:: What is being asked ::
Copy, word for word, the opening line of the data and each line after it until the line that contains "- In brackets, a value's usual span", which is included. Leave the pictures out.

+ + + + +

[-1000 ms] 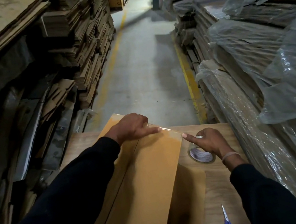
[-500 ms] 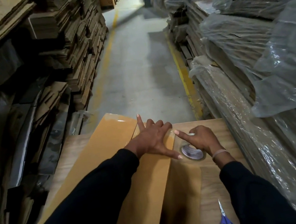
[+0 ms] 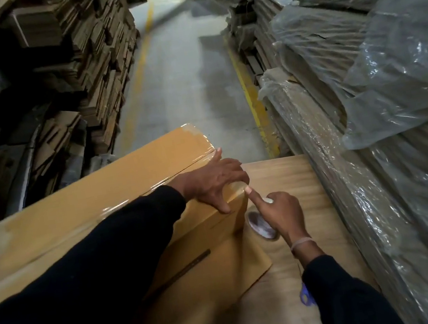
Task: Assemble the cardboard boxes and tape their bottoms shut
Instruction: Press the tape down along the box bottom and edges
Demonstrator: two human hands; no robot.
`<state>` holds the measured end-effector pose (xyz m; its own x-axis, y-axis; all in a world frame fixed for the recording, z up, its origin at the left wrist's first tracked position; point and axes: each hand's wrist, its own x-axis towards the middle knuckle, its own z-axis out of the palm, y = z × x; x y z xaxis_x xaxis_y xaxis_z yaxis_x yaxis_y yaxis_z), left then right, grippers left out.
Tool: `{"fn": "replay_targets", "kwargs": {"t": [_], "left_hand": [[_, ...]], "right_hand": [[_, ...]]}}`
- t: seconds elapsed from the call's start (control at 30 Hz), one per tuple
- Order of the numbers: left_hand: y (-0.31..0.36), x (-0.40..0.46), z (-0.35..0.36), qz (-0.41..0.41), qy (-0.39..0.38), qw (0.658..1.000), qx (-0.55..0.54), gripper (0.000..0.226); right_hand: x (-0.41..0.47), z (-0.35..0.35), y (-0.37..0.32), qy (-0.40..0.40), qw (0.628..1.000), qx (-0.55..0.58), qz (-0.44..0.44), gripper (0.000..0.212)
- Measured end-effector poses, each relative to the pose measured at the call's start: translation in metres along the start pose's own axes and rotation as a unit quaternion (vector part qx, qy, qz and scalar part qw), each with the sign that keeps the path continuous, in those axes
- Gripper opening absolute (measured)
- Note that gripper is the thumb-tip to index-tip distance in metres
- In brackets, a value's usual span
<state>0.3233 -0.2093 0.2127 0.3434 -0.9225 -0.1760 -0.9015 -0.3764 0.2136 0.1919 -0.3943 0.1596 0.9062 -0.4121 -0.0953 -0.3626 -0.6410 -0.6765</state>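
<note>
Box (image 3: 97,208) on table (image 3: 288,178); tape roll (image 3: 262,228) right; scissors (image 3: 305,297) nearer.

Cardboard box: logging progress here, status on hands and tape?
Left hand spread flat on cardboard box, pressing tape down. Right hand grips tape roll, forefinger out. Nothing in the way.

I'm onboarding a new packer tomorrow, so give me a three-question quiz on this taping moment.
1. True or false: the left hand lies spread on top of the cardboard box.
2. What does the right hand hold? A) scissors B) tape roll C) a knife
3. Fill in: the right forefinger points up at the box's near ____ corner, where clear tape wraps over the edge.

Key: 1 true; 2 B; 3 right. The blue scissors lie on the table, mostly hidden by the right sleeve.
</note>
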Motion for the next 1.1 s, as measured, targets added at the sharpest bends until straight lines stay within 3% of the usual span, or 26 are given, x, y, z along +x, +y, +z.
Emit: {"fn": "replay_targets", "kwargs": {"t": [0.17, 0.27, 0.37, 0.6, 0.83, 0.93, 1.1], "left_hand": [[0.022, -0.006, 0.014, 0.062, -0.012, 0.998, 0.001, 0.08], [0.032, -0.008, 0.018, 0.063, -0.005, 0.998, -0.017, 0.073], [0.039, -0.007, 0.016, 0.04, -0.02, 0.999, -0.026, 0.067], [0.048, -0.015, 0.015, 0.03, -0.035, 0.998, -0.036, 0.068], [0.048, -0.024, 0.023, 0.05, -0.033, 0.998, -0.031, 0.073], [0.05, -0.024, 0.022, 0.034, -0.04, 0.998, -0.018, 0.074], [0.056, -0.021, 0.011, 0.0, -0.077, 0.997, -0.009, 0.071]], "right_hand": [[-0.063, 0.01, 0.008, 0.046, 0.996, 0.067, 0.043, 0.068], [-0.081, 0.022, 0.016, 0.071, 0.985, 0.141, 0.066, 0.064], [-0.086, 0.026, 0.014, 0.077, 0.983, 0.146, 0.082, 0.062], [-0.099, 0.032, 0.009, 0.009, 0.983, 0.066, 0.169, 0.098], [-0.115, 0.034, 0.004, 0.057, 0.98, 0.104, 0.159, 0.092], [-0.118, 0.029, 0.007, 0.052, 0.981, 0.132, 0.133, 0.079], [-0.122, 0.031, 0.02, 0.021, 0.965, 0.225, 0.131, 0.077]]}}
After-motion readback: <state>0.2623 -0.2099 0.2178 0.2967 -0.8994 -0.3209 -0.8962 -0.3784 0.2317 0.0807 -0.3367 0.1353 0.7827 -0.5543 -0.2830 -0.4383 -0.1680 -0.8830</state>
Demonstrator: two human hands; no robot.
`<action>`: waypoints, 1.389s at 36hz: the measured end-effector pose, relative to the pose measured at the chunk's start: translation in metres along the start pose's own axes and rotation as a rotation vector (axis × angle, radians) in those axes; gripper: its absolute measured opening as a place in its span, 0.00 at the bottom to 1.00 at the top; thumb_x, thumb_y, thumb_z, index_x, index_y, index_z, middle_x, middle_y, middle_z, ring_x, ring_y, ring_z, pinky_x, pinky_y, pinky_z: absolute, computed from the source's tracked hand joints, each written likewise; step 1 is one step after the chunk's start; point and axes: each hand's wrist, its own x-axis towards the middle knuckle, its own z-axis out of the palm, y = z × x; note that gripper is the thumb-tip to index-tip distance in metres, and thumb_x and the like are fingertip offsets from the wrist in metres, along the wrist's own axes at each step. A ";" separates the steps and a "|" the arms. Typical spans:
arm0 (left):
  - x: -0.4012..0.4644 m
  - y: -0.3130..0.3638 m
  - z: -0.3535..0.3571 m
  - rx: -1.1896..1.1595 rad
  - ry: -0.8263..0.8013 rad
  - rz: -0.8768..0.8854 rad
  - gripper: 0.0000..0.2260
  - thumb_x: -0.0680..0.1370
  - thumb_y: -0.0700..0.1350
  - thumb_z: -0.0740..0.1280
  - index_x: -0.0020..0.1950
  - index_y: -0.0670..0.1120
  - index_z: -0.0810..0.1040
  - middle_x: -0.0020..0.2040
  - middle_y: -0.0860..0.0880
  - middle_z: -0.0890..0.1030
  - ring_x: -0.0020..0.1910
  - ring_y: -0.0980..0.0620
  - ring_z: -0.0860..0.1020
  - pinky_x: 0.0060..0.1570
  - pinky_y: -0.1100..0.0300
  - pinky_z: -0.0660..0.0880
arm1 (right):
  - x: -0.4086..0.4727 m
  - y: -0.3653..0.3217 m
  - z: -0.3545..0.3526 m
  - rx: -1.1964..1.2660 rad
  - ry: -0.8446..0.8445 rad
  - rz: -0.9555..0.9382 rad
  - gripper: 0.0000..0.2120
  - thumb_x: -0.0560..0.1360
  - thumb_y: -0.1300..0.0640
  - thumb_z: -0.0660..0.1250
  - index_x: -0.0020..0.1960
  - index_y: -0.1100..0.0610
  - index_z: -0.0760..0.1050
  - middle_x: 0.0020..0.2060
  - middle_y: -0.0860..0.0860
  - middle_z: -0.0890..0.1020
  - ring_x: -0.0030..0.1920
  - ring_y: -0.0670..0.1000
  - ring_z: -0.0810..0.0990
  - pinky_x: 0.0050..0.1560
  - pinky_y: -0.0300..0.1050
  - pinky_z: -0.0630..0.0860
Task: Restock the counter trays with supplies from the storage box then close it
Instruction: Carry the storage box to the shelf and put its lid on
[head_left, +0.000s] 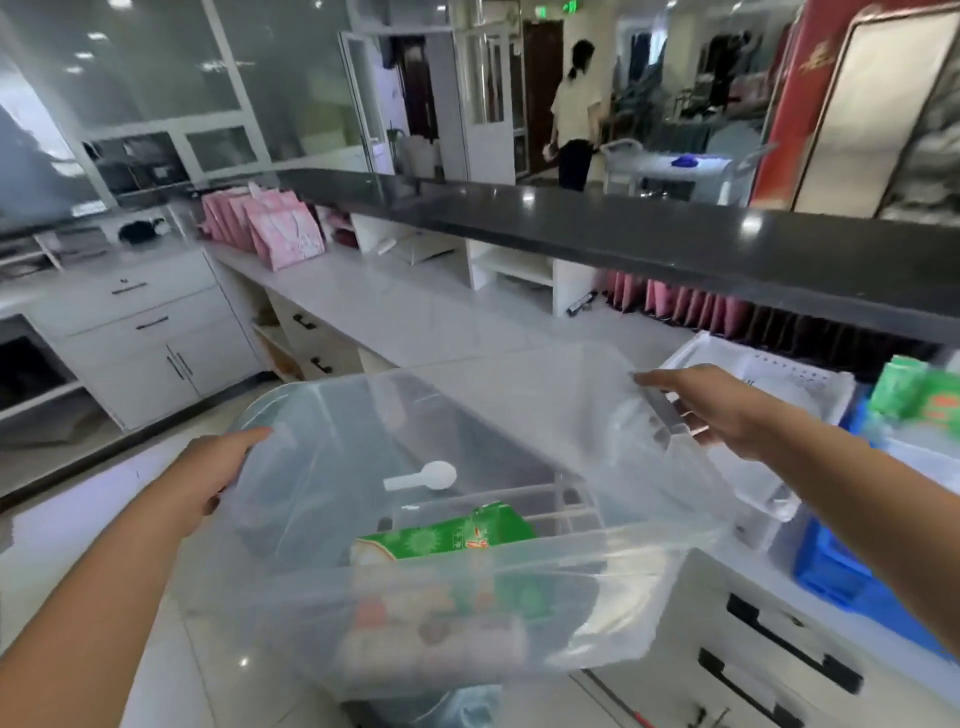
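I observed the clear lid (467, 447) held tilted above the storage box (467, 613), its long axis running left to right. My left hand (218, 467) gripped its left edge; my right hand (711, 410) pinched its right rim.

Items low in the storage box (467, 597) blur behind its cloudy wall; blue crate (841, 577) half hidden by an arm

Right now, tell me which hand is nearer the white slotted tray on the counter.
Right. The right hand grips the clear lid's edge beside the white slotted tray; the left hand holds the lid's opposite side.
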 end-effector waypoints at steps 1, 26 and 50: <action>-0.003 0.010 0.000 -0.005 -0.015 0.016 0.14 0.72 0.55 0.73 0.47 0.45 0.85 0.33 0.47 0.85 0.31 0.45 0.82 0.33 0.58 0.73 | -0.007 -0.003 -0.008 0.013 0.020 -0.006 0.22 0.73 0.43 0.69 0.53 0.62 0.80 0.40 0.60 0.81 0.39 0.58 0.78 0.37 0.45 0.70; 0.020 0.256 0.101 -0.063 -0.411 0.430 0.12 0.77 0.54 0.64 0.44 0.47 0.79 0.33 0.47 0.77 0.29 0.47 0.72 0.30 0.60 0.68 | -0.080 -0.084 -0.144 0.261 0.761 -0.083 0.33 0.61 0.46 0.73 0.61 0.64 0.76 0.53 0.62 0.82 0.50 0.63 0.83 0.55 0.58 0.79; -0.123 0.380 0.393 0.153 -1.041 0.720 0.16 0.72 0.51 0.71 0.54 0.41 0.83 0.52 0.40 0.84 0.44 0.42 0.81 0.43 0.53 0.78 | -0.282 -0.006 -0.250 0.191 1.313 0.311 0.23 0.71 0.51 0.72 0.60 0.64 0.76 0.55 0.63 0.81 0.43 0.59 0.80 0.46 0.52 0.79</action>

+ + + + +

:: Reply ::
[-1000 ms] 
[-500 ms] 
[+0 ms] 
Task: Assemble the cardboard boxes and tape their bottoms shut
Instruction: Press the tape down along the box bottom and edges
Demonstrator: two human hands; no robot.
`<state>` holds the measured end-effector pose (xyz m; its own x-axis, y-axis; all in a world frame fixed for the recording, z up, its origin at the left wrist's first tracked position; point and axes: each hand's wrist, its own x-axis towards the middle knuckle, its own z-axis out of the palm, y = z × x; x y z xaxis_x xaxis_y xaxis_z yaxis_x yaxis_y yaxis_z), left then right, grippers left out.
Tool: `{"fn": "replay_targets", "kwargs": {"t": [_], "left_hand": [[_, ...]], "right_hand": [[_, ...]]}}`
- t: seconds elapsed from the call's start (control at 30 Hz), one per tuple
- Order of the numbers: left_hand: y (-0.31..0.36), x (-0.40..0.46), z (-0.35..0.36), qz (-0.41..0.41), qy (-0.39..0.38), qw (0.658..1.000), qx (-0.55..0.54), gripper (0.000..0.226); right_hand: x (-0.41..0.47), z (-0.35..0.35), y (-0.37..0.32), qy (-0.40..0.40), qw (0.628..1.000), qx (-0.55..0.58), qz (-0.44..0.44), gripper (0.000..0.212)
- Measured end-effector poses, each relative to the pose measured at the call's start: translation in metres along the start pose's own axes and rotation as a unit quaternion (vector part qx, qy, qz and scalar part qw), each with the sign that keeps the path continuous, in those axes
- Gripper opening absolute (measured)
- Note that gripper is the thumb-tip to index-tip distance in metres
- In brackets, a value's usual span

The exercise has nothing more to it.